In layman’s terms this means bond market participates have been bidding up the prices of these incredibly economic sensitive instruments which is the exact opposite of what bond participants collectively do when they surmise a difficult economic landscape is approaching.
Are We Sure Collective Participants See an Imminent Recession?
With the above snippets of viewing behavior through various market lenses we cannot help but ask/wonder/ponder if the collective narrative that recession is a certainty may be a belief that is not shared by collective market participants.
It seems, if employing economic logic, some historical understanding of various market relationships and an unbiased view of various economic measures of late that collective participants are not in sync with the aforementioned collective economic narrative. If they were markets would be setting up differently than what we are currently witnessing.
So either the narrative is wrong or collective market participants forward view is wrong or both will meet somewhere in the middle some months down the timeline.
Importantly, the forward view of collective market participants is not historically infallible so their messaging in this timeframe, as in others, could prove to be incorrect resulting in a notable retreat from current developing trend attempts.
And speaking to the collective narrative – has the economy slowed via various economic measures – absolutely yes – but imminent recession that leans into a very hard recession – not currently.
It is that last part that seems to be where market participants are coming down on this which will prove to be very interesting whether they have got it right or not down the timeline.
I wish you well…
Ken Reinhart
Director, Market Research & Portfolio Analysis
Footnote:
H&UP’s is a quick summation of a rating system for SPX9 (abbreviation encompassing 9 Sectors of the S&P 500 with 107 sub-groups within those 9 sectors) that quickly references the percentage that is deemed healthy and higher (H&UP). This comes from the proprietary “V-NN” ranking system that is composed of 4 ratings which are “V-H-N-or NN”. A “V” or an “H” is a positive or constructive rank for said sector or sub-group within the sectors.
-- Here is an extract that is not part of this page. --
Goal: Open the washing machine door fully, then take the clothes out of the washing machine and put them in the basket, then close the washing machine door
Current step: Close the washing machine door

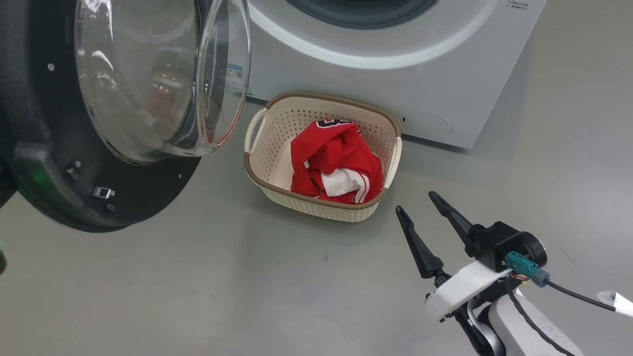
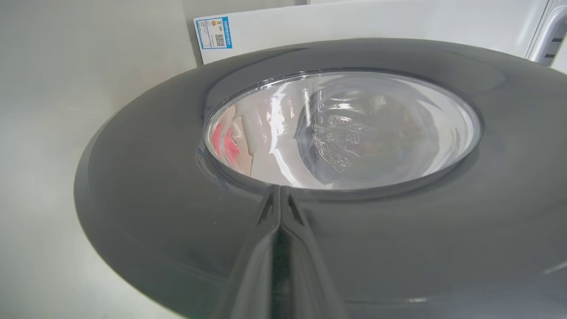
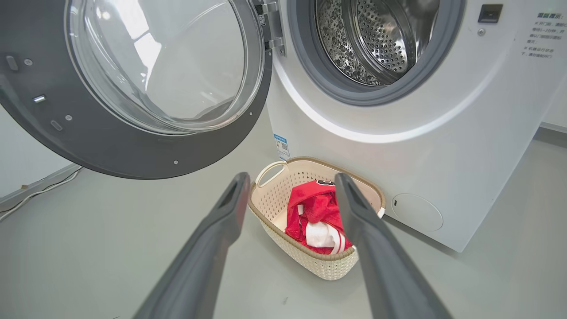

This commentary is presented only to provide perspectives on investment strategies and opportunities. The material contains opinions of the author, which are subject to markets change without notice. Statements concerning financial market trends are based on current market conditions which fluctuate. References to specific securities and issuers are for descriptive purposes only and are not intended to be, and should not be interpreted as, recommendations to purchase or sell such securities. There is no guarantee that any investment strategy will work under all market conditions. Each investor should evaluate their ability to invest for the long-term, especially during periods of downturn in the market. PERFORMANCE IS NOT GUARANTEED AND LOSSES CAN OCCUR WITH ANY INVESTMENT STRATEGY.